David sought AZT on his own as a means of survival, but other infected people ask their doctors about continuing drug studies. Just as David participated in an unorganized trial use of AZT, other AIDS-infected people are signing up for clinical drug trials.

"When we talk to our patients about a study that's coming up, 75 percent are interested in participating," said Dr. Ian Frank, director of Penn's 250- patient Immunodeficiency Clinic for patients infected with the AIDS virus.

"Some are scientifically-minded, while others have little education. They all want to do something about their condition."

While drug therapies can postpone illness and suffering, vaccines hold out the tantalizing hope of a cure. Some 40 different vaccines are being studied in laboratories and two others are being tested in humans, yet it's the Salk that has attracted public attention.

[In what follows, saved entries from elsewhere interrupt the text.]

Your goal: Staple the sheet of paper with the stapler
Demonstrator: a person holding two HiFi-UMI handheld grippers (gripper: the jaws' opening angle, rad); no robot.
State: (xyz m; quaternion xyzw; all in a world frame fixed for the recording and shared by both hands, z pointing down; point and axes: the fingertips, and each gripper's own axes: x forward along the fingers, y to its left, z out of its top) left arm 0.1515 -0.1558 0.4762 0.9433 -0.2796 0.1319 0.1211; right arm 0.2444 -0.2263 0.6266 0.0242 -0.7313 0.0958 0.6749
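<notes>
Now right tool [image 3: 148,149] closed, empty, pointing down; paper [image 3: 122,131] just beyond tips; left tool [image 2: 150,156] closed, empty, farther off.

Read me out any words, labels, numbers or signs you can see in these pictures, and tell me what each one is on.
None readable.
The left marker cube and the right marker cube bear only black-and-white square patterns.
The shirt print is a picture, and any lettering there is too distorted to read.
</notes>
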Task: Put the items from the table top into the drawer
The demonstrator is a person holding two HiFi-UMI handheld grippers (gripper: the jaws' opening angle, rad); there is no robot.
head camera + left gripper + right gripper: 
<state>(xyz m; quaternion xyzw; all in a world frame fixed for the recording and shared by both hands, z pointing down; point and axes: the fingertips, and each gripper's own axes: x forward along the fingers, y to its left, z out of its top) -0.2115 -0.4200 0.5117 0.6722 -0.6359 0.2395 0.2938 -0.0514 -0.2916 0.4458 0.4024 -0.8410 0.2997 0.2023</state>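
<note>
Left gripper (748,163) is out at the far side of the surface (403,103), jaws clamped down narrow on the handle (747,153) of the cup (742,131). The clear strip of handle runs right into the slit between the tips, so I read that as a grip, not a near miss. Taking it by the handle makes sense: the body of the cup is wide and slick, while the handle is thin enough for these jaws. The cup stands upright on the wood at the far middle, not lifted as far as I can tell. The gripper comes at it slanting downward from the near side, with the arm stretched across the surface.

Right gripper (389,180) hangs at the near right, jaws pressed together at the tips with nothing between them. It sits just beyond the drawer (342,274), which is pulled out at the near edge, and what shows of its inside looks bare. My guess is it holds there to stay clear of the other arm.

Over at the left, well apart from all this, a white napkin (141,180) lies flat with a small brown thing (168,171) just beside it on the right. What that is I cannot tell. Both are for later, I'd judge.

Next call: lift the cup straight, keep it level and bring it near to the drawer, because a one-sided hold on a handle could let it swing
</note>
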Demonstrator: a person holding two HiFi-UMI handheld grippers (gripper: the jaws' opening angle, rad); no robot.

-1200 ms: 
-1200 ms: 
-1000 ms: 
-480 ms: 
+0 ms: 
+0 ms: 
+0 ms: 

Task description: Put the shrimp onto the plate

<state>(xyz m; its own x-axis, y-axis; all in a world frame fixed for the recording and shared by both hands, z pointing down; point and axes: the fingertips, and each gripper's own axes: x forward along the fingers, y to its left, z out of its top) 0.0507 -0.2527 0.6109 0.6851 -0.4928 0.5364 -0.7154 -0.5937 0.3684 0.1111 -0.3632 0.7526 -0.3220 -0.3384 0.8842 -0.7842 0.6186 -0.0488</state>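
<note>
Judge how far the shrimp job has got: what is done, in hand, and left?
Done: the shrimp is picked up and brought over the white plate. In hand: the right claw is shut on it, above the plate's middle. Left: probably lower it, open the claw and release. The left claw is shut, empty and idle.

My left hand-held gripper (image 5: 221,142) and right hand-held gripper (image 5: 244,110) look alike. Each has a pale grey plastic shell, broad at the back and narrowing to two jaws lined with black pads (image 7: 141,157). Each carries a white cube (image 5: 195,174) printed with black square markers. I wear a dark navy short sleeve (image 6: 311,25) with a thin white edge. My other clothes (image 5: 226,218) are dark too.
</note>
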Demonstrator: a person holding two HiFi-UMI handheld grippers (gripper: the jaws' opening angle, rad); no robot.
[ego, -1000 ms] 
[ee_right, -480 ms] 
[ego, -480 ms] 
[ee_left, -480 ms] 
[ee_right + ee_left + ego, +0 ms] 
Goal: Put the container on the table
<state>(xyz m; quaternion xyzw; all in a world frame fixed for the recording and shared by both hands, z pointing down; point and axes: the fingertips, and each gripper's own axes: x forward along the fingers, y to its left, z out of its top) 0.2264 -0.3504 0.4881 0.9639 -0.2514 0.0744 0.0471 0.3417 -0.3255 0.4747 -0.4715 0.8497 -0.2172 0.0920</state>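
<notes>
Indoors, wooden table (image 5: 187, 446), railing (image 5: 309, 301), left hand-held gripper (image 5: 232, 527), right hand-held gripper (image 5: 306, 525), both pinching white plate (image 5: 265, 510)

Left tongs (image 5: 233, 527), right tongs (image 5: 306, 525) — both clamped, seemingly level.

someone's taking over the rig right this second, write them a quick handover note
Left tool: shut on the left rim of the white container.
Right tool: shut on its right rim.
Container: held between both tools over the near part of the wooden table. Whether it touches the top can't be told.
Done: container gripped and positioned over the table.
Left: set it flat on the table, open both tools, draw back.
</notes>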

It uses inactivated AIDS-virus particles that are injected into infected people in an attempt to boost their immune systems. It is designed to work after a person has been infected, just as the rabies vaccine is given after exposure.

Beginning this spring, clinical trials are being conducted at nine medical sites nationwide, including Turner's group of a dozen AIDS-infected patients at Graduate Hospital.

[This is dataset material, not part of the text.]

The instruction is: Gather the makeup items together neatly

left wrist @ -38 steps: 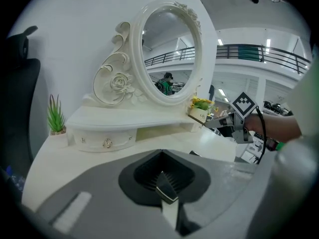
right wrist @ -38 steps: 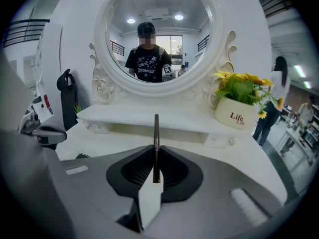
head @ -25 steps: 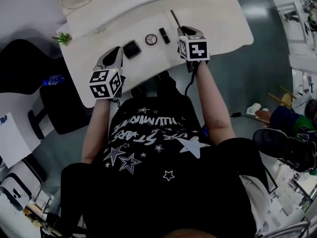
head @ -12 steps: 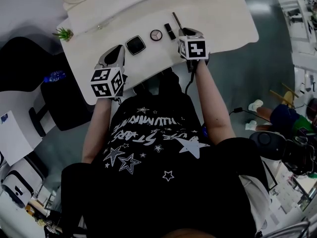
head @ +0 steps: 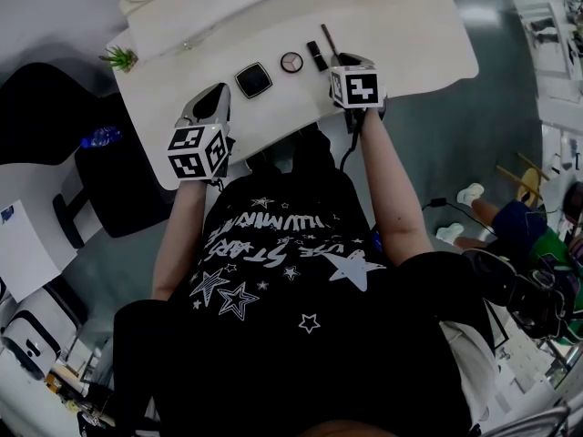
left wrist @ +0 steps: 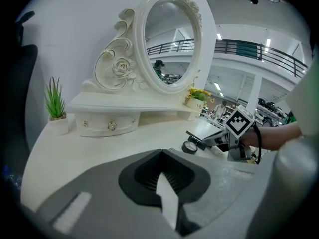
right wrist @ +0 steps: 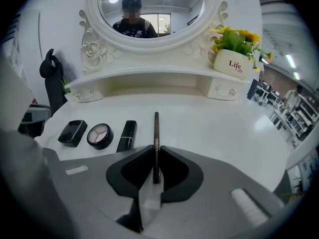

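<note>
The pencil (right wrist: 156, 133) is pinched between the pads of the right tongs (right wrist: 155, 152). It runs straight out ahead of them over the bench (right wrist: 214, 128); whether its far end touches the top cannot be told.

Just left of these tongs lies a black lipstick (right wrist: 127, 135), parallel to the pencil. Next left is a round eyeshadow (right wrist: 100, 135) showing three pans of powder, then a closed square compact (right wrist: 73, 132). The three form a short row, close together but apart.

The left tongs (left wrist: 162, 152) are pressed together with nothing between them, near the bench's front edge. The row lies between them and the right tongs, with the compact nearest.

Beyond both tongs, at the back of the bench, a raised shelf (right wrist: 149, 81) carries small shut drawers and an oval mirror (right wrist: 179, 4) in a carved white frame.

- **Right of the right tongs:** a white pot (right wrist: 237, 63) stands on the shelf and holds yellow flowers (right wrist: 239, 38).
- **Left of the left tongs:** a small white pot (left wrist: 56, 126) stands on the bench and holds a spiky green plant (left wrist: 54, 98).

The bench top is white and smooth. A black chair (head: 55, 116) stands off its left end on a grey floor (head: 492, 126). Past the right tongs, the left gripper view shows a large hall with a railed balcony (left wrist: 239, 48) and ceiling lights.
</note>
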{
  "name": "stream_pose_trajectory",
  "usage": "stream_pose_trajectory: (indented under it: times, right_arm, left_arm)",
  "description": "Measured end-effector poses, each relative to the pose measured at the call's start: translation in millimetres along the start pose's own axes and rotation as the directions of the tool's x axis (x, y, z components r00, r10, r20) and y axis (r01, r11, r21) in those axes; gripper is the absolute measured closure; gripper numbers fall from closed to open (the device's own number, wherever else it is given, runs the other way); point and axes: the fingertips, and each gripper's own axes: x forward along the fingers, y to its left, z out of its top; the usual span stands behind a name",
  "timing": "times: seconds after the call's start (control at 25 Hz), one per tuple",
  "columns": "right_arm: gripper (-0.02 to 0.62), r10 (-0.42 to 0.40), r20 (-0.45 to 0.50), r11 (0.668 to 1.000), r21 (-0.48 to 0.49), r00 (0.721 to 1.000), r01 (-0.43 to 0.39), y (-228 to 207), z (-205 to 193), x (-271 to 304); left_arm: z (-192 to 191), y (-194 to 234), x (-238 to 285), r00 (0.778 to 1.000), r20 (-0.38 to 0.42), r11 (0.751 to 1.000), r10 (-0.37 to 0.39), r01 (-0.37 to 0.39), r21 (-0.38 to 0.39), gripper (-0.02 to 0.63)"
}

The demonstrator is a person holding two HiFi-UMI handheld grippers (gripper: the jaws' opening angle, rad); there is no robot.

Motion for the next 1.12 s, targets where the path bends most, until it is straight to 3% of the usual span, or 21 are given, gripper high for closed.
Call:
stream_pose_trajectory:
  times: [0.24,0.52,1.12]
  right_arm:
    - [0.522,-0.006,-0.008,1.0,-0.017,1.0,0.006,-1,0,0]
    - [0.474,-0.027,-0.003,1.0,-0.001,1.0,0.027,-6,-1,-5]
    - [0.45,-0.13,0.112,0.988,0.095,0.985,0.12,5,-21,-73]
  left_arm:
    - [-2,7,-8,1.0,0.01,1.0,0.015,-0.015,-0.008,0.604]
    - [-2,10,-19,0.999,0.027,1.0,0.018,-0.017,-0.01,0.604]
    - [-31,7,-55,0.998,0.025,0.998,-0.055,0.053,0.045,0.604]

At first, this trial is limited to 100 participants whose T-cell counts have never been less than 600, who are free of present or prior AIDS symptoms, and who have not taken AZT. Over the next three years, the number of participants may be increased to 650 nationwide.

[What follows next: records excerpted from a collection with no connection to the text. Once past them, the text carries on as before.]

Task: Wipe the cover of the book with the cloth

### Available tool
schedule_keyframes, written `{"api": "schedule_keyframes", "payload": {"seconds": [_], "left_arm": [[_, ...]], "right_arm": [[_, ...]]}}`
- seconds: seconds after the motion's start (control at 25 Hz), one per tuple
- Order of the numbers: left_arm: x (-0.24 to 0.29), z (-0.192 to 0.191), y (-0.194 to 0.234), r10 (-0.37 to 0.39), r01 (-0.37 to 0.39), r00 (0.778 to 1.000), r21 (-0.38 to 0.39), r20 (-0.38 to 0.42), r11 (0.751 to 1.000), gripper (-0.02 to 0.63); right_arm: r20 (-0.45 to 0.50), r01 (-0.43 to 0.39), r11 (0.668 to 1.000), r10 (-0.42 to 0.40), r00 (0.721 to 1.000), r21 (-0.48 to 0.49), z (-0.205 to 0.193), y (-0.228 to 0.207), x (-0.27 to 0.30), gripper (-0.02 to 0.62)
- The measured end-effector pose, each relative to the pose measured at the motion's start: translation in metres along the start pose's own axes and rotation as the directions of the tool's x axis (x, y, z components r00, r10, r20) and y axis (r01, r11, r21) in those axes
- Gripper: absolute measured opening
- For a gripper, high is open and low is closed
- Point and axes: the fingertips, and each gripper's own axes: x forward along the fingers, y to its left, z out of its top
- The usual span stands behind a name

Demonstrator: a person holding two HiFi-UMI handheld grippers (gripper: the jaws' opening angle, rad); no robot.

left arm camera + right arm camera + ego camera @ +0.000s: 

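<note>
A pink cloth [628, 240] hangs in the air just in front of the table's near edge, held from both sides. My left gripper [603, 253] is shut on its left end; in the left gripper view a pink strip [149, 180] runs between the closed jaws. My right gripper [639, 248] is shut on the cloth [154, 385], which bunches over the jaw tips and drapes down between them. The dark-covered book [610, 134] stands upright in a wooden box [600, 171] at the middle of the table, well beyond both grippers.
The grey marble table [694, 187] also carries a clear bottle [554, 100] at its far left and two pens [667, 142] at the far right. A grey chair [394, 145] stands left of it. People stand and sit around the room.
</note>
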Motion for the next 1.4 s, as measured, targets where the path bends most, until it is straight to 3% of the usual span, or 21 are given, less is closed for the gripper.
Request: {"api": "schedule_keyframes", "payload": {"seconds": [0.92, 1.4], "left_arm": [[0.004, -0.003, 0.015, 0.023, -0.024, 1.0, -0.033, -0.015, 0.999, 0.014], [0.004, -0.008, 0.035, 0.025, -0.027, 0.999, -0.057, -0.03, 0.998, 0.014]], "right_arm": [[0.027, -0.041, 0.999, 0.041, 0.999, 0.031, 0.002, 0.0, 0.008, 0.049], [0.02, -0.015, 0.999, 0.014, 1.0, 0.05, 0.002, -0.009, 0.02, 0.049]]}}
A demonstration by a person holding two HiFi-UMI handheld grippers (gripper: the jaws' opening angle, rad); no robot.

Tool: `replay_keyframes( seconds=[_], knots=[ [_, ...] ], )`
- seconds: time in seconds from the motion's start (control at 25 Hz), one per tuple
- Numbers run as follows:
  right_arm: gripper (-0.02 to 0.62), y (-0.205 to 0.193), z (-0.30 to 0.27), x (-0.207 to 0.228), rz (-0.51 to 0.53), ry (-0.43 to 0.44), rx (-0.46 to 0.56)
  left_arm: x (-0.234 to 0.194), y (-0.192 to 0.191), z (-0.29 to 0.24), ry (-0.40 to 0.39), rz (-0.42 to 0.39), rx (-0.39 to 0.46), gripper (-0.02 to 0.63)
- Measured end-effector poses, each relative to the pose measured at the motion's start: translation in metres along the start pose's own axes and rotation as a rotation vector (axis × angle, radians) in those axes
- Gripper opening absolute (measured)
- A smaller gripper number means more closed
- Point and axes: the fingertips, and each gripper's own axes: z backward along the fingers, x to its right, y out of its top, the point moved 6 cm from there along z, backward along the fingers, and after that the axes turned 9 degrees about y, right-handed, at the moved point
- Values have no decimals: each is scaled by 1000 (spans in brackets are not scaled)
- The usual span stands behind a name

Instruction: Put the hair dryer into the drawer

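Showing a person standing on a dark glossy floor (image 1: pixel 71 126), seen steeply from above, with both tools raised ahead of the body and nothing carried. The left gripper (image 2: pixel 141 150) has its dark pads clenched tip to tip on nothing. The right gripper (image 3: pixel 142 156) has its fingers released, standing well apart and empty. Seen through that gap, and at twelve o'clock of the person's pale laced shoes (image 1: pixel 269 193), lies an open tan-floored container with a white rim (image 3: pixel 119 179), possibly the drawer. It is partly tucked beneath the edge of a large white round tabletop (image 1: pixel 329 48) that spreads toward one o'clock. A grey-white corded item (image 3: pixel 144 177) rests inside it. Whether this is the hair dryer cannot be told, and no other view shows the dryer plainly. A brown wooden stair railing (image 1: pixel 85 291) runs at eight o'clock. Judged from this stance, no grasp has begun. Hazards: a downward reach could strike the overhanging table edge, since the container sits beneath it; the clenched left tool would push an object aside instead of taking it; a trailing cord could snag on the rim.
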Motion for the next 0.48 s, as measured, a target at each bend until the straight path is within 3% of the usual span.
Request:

The Salk AIDS vaccine is a product of Immunization Products Ltd., a joint venture of Immune Response Corp., a biotechnology company in San Diego that was co-founded by Salk, and Rorer Pharmaceuticals in Horsham.

The company isn't answering questions about the vaccine, but does have a toll-free number - 1-800-422-5448 - that describes the criteria necessary for inclusion in the vaccine trials.

There are some who doubt the Salk vaccine is the answer.

"Salk is a charismatic, mesmerizing person and a good scientist," said Penn's MacGregor. "But I think he has taken a paucity of information and run a long way with it.

"I wouldn't think, 'If I get into this trial, terrific, I'm saved.' I think the likelihood of that is small. But if I could take it and did need it, I'd probably take it."

Until a vaccine is successfully developed - and some wonder if it ever will be - people infected with the AIDS virus will rely on drug therapies administered through their physicians.

There is evidence that the health-care system is increasingly viewing some stages of AIDS-virus infections as a chronic disease. For example, Penn's Ian Frank said he is in touch with nearly 50 Philadelphia physicians who care for AIDS-infected patients - a significant increase over the handful who handled most AIDS cases just a few years ago.

To Frank, this increase means physicians are starting to view AIDS as a disease that they can monitor rather than as an acute condition that requires specialized knowledge to treat.

Even the city's district health centers now offer care to AIDS-infected people. About 80 people are routinely receiving AZT and other drugs, and are given blood tests to monitor T-cell counts. Each month, at least 20 new AIDS- infected people are expected to seek treatment, said assistant health commissioner Mike Lucas.

As the AIDS infection becomes accepted as a chronic condition, this view could have unhappy ramifications for drug trials, MacGregor said. Right now, people are anxious to get into the trials.

"If AIDS is perceived as a chronic disease, will people be more discriminating about getting into drug trials?" MacGregor wondered. "I don't see evidence of that yet, but it could happen."